Bernstein Polynomial and Weierstrass Approximation Theorem

Bernstein Polynomial and Weierstrass Approximation Theorem

The Weierstrass Approximation Theorem tells us that any continuous function $f$ on a closed interval can be uniformly approximated by polynomial functions. In 1912, Bernstein, based on probability theory, constructed Bernstein polynomials and proved the Weierstrass Approximation Theorem. This paper will introduce the essence of how Bernstein polynomials can approximate continuous functions from both the probabilistic and pure analytic perspectives. First, we present the Weierstrass Approximation Theorem:

Weierstrass Approximation Theorem

Theorem 1 (Weierstrass Approximation Theorem): Let $f$ be a continuous function on the closed interval $[a,b]$. For any $\varepsilon > 0$, there exists a polynomial $p$ such that

$$
\max_{x \in [a,b]} |p(x) - f(x)| < \varepsilon
$$

Without loss of generality, we will assume that $[a,b] = [0,1]$ in the subsequent discussion.

Bernstein Polynomials

Definition 1 (Bernstein Basis and Bernstein Polynomial): For any positive integer $n$, define

$$
B_{n,k}(x) = \binom{n}{k} x^k (1-x)^{n-k}, \quad k = 0, 1, \dots, n
$$

We call $\{B_{n,k}; k = 0, 1, \dots, n\}$ the Bernstein basis of degree $n$. For any $f \in C[0,1]$, we define the $n$-th degree Bernstein polynomial of $f$ by

$$
B_n^f(x) = \sum_{k=0}^n f\left( \frac{k}{n} \right) B_{n,k}(x) = \sum_{k=0}^n f\left( \frac{k}{n} \right) \binom{n}{k} x^k (1-x)^{n-k}
$$

Probabilistic Perspective

Consider the success probability $x$ for $n$-th Bernoulli trials, where the number of successes $S_n$ follows a binomial distribution. By the law of large numbers, we know that as $n \to \infty$,

$$
\frac{S_n}{n} \stackrel{\mathbb{P}}{\to} x
$$

Hence, for any continuous function $f$, as $n \to \infty$, we have

$$
f\left( \frac{S_n}{n} \right) \stackrel{\mathbb{P}}{\to} f(x)
$$

However,

$$
\begin{aligned}
\mathbb{E}\left[ f\left( \frac{S_n}{n} \right) \right] &= \sum_{k=0}^n f\left( \frac{k}{n} \right) \mathbb{P}(S_n = k) \\\
&= \sum_{k=0}^n f\left( \frac{k}{n} \right) \binom{n}{k} x^k (1-x)^{n-k} \\\
&= B_n^f(x)
\end{aligned}
$$

which is precisely the Bernstein polynomial. Based on the law of large numbers and the uniqueness of the limiting convergence in probability, we know that the Bernstein polynomial $B_n^f$ can approximate the continuous function $f$. But is this approximation uniform? The answer is yes, and we will prove this below based on the above analysis and provide a proof of the Weierstrass Approximation Theorem.

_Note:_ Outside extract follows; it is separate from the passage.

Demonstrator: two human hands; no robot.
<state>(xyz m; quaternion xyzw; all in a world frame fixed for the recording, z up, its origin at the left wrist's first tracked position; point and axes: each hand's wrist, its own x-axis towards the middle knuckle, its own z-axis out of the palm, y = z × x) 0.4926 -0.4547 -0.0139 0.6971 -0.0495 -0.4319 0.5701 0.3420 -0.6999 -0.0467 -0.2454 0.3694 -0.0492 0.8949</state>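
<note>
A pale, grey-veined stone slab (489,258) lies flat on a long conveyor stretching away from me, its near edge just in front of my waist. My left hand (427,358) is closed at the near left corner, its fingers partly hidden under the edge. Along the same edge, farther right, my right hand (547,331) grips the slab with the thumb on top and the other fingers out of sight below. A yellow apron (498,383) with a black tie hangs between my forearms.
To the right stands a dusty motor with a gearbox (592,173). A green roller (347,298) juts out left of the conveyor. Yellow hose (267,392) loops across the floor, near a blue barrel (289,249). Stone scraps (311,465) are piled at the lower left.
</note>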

Proof of Weierstrass Approximation Theorem (Probabilistic Perspective)

Proof: Since $f$ is continuous on the closed interval $[0,1]$, it is bounded and uniformly continuous. Let $M = \max_{x \in [a,b]} |f(x)|$. For any $\varepsilon > 0$, there exists $\delta > 0$ such that whenever $|y - x| < \delta$, we have

$$
|f(y) - f(x)| < \frac{\varepsilon}{2}.
$$

Thus,

$$
\begin{aligned}
|B_n^f(x) - f(x)| &= \left| \mathbb{E}[f\left( \frac{S_n}{n} \right) - f(x)] \right| \\\
&\le \mathbb{E}\left[ \left| f\left( \frac{S_n}{n} \right) - f(x) \right| (1_{\left| \frac{S_n}{n} - x \right| < \delta} + 1_{\left| \frac{S_n}{n} - x \right| \ge \delta}) \right] \\\
&< \frac{\varepsilon}{2} + 2M \mathbb{P}\left( \left| \frac{S_n}{n} - x \right| \ge \delta \right).
\end{aligned}
$$

By Chebyshev’s inequality,
$$
\mathbb{P}\left( \left| \frac{S_n}{n} - x \right| \ge \delta \right) \le \frac{1}{\delta^2} \operatorname{Var}\left( \frac{S_n}{n} \right) = \frac{1}{\delta^2} n^{-1} x (1 - x) \le \frac{1}{4n \delta^2}.
$$

Thus, take $N = \left[ \frac{1}{\varepsilon \delta^2} \right] + 1$. When $n \ge N$,

$$
|B_n^f(x) - f(x)| < \frac{\varepsilon}{2} + \frac{\varepsilon}{2} = \varepsilon.
$$

Therefore, as $n \to \infty$, $B_n^f$ uniformly converges to $f$ on $[0,1]$.

Pure Analytic Perspective

First, we calculate the corresponding Bernstein polynomials for some specific functions $f$.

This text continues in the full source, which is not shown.